- A new report from the Insurance Institute for Highway Safety (IIHS) claims the organization’s car safety tests have saved at least 50,000 lives and $538 billion.
- We’d be skeptical of an organization studying itself, but the institute’s impact on car safety is undeniable.
Fifty thousand lives. Five hundred and thirty-eight billion dollars.
That’s how the Insurance Institute for Highway Safety (IIHS) measures its impact since the organization started crash testing cars in 1995. We’d bring a healthy skepticism to any organization studying its own effectiveness. But long experience in the automotive industry has shown that IIHS testing improves car safety.
Related: What Is the IIHS?
If you doubt it, the organization crashed a 2026 Chevrolet Blazer into a 1996 Blazer to demonstrate the changes 30 years have brought.
About the IIHS
- A nonprofit funded by insurance companies, the IIHS is known for its crash tests, which are more difficult to pass than government tests.
Many countries have crash-test programs. America has two.
One is the federal government’s National Highway Traffic Safety Administration (NHTSA). The other is the IIHS, a nonprofit laboratory funded by a group of insurance companies. Your car insurance company has a financial interest in making accidents rare and minimizing injuries when they do happen.
NHTSA, as a government agency, must follow a long and bureaucratic process to change its tests. The IIHS, privately funded, can add new tests and make the old ones harder whenever it wants.
IIHS engineers routinely toughen their standards, and the automotive industry responds. In recent years, for instance, the organization announced that cars could not win its respected Top Safety Pick and Top Safety Pick+ awards if automakers charged extra for better headlights.
Over the course of about two model years, KBB editors watched many automakers make their best headlights standard equipment so that they could claim the awards.
Recently, the organization added a child-sized dummy to the rear seats for some crash tests and began testing automatic emergency braking systems.
Decades of Improvements
- Five tests, the institute calculates, have saved about 50,000 lives.
- The return on investment for testing? $900 for every dollar spent.
The institute began its crash-testing program in 1995. To evaluate its effectiveness, researchers “examined the effects of five crashworthiness evaluations — the moderate overlap front, driver-side small overlap front, passenger-side small overlap front and side crash tests, as well as the roof-strength evaluation.”
Using real-world accident records, they then compared fatality rates for vehicles that scored Good, Acceptable, Marginal, or Poor in the tests. “Then they calculated the potential fatalities that would have occurred if the percentage of good-rated vehicles had not risen. The results showed that vehicle improvements made in response to these tests saved an estimated 48,352 lives from 1999 to 2024.”
They then used a formula used by the U.S. Department of Transportation to calculate the economic value of a human life. “By that measure, IIHS crash tests saved society $538 billion,” the researchers wrote.
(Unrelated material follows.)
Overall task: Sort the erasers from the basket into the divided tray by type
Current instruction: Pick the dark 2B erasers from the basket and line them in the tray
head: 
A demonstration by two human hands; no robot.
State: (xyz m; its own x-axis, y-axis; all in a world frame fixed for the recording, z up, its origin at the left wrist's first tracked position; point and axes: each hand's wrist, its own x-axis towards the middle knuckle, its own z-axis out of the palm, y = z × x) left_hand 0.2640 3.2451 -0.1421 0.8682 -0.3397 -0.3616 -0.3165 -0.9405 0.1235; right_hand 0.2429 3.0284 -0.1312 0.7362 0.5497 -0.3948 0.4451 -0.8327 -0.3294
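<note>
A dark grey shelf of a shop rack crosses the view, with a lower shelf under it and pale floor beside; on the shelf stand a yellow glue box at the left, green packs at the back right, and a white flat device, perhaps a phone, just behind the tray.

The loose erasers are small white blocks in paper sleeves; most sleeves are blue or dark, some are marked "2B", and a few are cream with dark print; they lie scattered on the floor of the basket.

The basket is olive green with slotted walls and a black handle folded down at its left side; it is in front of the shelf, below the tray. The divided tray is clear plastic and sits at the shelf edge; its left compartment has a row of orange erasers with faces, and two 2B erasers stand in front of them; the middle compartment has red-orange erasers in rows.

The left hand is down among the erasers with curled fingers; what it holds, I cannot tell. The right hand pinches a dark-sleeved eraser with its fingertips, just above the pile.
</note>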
It had about $600 million in funding during that period – roughly $900 saved for every $1 spent.
Seeing It in Action
- Crashing a 1996 vehicle into a 2026 vehicle makes the numbers visceral.
To show the impact of the numbers, researchers crashed a 1996 model year Chevrolet Blazer into its 2026 equivalent.
“The driver of the new Blazer would likely have walked away with bumps and bruises. The driver of the 1996 model would have suffered serious, potentially fatal injuries,” they note.
“The occupant compartment of the 2026 model remained intact. All but one of the injury measurements taken from the driver dummy showed minimal injury risk. The risk of injury to the driver’s right foot or lower leg was a little elevated but still in the acceptable range.”
In the older model, the impact crashed much of the cabin, “pushing the dashboard and steering column into the dummy’s lap. The fully inflated airbag hit the dummy in the chin, snapping its head back and toward the window.”
The dummy’s head detached, though the researchers note, “this isn’t likely to happen to a human driver.”